WikiFoods is the brainchild of professor David Edwards, designer Francois Azambourg, and biologist Don Ingber, and explicitly hopes to "reinvent packaging."

The Cambridge-based company has developed a form of edible food packaging called Wikipearls that replicate the skin found on fruits and vegetables.

The membrane developed by WikiFoods is impermeable and washable.

In many ways Wikipearls strongly resemble the outer layer of mochi ice cream. But unlike that delicious treat, the membrane developed by Wikifoods is impermeable and washable.


The Wikipearl.

The startup's latest initiative is a joint collaboration with Stonyfield Farm, an organic yogurt producer based in New Hampshire. The two companies have created frozen yogurt pearls that will soon be available in 35 Whole Foods locations throughout northeast U.S.

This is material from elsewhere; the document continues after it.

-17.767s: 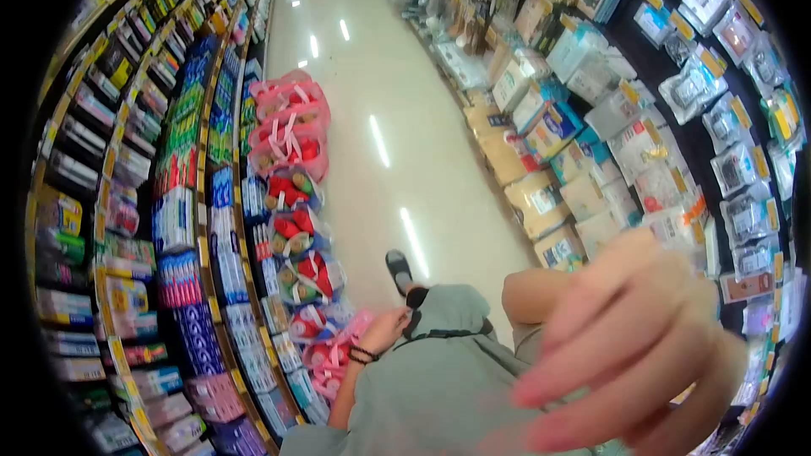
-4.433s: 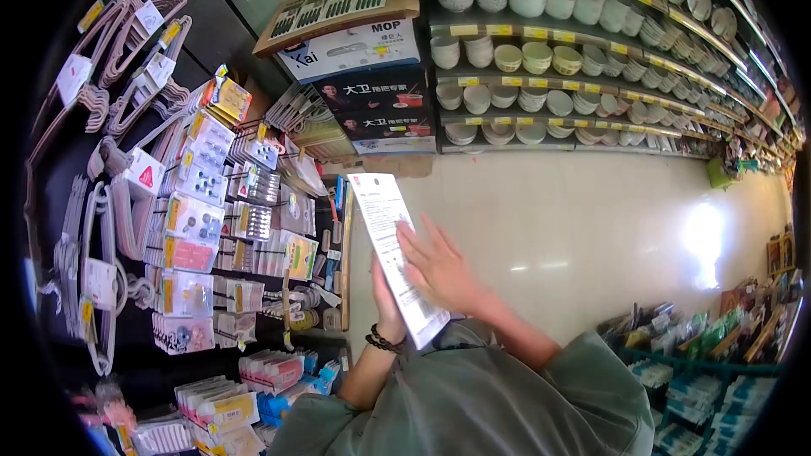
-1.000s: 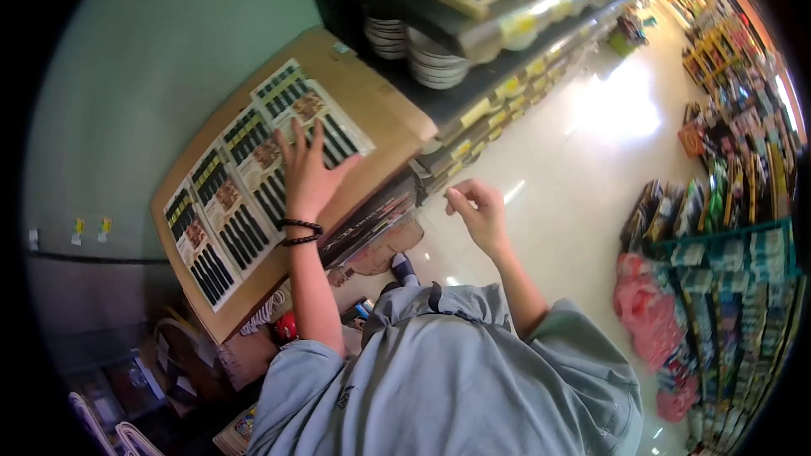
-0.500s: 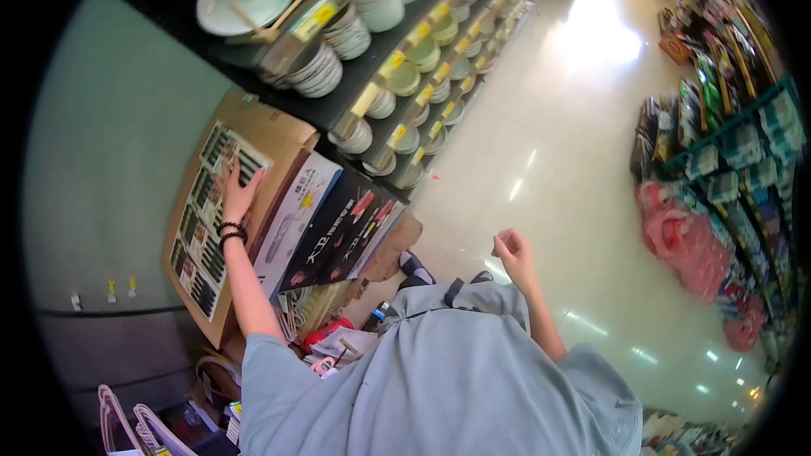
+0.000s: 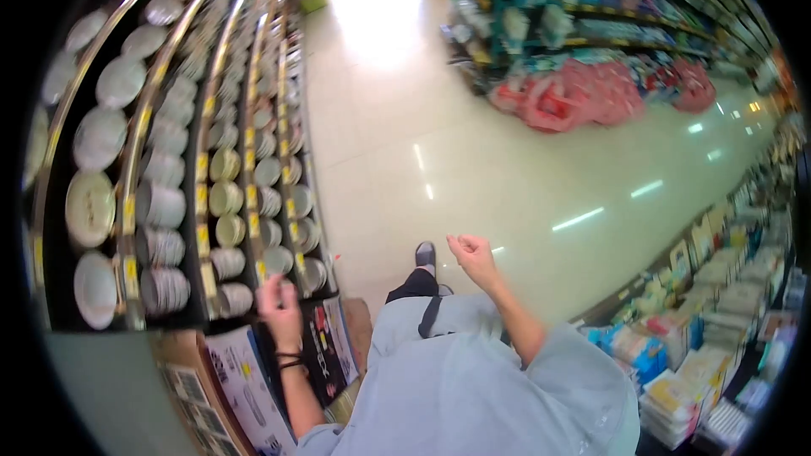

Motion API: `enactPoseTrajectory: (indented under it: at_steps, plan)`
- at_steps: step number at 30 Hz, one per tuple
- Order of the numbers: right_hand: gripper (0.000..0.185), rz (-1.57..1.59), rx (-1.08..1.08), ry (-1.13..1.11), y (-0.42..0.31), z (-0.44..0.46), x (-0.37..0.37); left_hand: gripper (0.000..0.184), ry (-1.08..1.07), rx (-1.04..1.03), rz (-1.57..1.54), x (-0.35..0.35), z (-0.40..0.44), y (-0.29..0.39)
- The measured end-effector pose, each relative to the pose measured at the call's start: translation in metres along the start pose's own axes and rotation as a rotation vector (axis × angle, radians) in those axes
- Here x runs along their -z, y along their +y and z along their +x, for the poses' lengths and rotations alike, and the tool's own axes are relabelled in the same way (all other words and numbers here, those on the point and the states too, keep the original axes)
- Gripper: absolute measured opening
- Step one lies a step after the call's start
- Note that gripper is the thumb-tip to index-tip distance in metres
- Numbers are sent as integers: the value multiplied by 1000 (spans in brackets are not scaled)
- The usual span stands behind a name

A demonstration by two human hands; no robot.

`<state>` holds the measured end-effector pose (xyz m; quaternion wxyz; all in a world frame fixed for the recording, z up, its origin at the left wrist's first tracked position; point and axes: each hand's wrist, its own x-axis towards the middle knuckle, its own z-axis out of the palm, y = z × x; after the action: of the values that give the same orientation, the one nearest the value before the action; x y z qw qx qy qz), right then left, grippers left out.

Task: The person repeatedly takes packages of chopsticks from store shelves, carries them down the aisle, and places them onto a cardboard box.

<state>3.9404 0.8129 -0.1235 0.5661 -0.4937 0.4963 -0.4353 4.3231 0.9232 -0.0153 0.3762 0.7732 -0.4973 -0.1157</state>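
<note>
My left hand [image 5: 280,311], with dark beaded bands at the wrist, is raised above the boxes beside the shelf end. Its fingers are loosely curled and a little apart, blurred, with nothing visible in them. Below it stand a black printed box [image 5: 328,346] and a white printed box [image 5: 247,388]. Stacked bowls [image 5: 234,298] sit on the shelf close by its fingers. My right hand [image 5: 475,260] hangs over the floor in front of my body, its fingers drawn together. Whatever they may hold is too small or hidden to make out.
Shelves of plates [image 5: 100,137] and bowls run along the left. A brown carton [image 5: 182,342] leans by their end. Across the shiny floor [image 5: 380,135] lie pink plastic bags [image 5: 583,95] under stocked racks. Packaged goods [image 5: 676,371] line a low shelf at right.
My left hand has come off the carton's picture panel and moved toward the shelf end. My view and body have turned right. The right hand keeps its closed shape, and I have moved along the aisle.
</note>
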Motion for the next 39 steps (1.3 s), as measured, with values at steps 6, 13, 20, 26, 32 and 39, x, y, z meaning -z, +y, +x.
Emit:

Although WikiFoods would prefer the yogurt pearls be sold individually in a manner similar to fruit and vegetables, consumer addiction to prepackaged food is a tough habit to break. So, for the foreseeable future the frozen yogurt will be sold in a familiar biodegradable package.

We are interested to see how the yogurt pearls fair, and anything that sets out to eliminate or at least lessen the impact of wasteful packaging is good in our books. However, considering our obsession with cleanliness and sanitation—particularly when it comes to what we eat—the WikiPearls may remain a tough sell.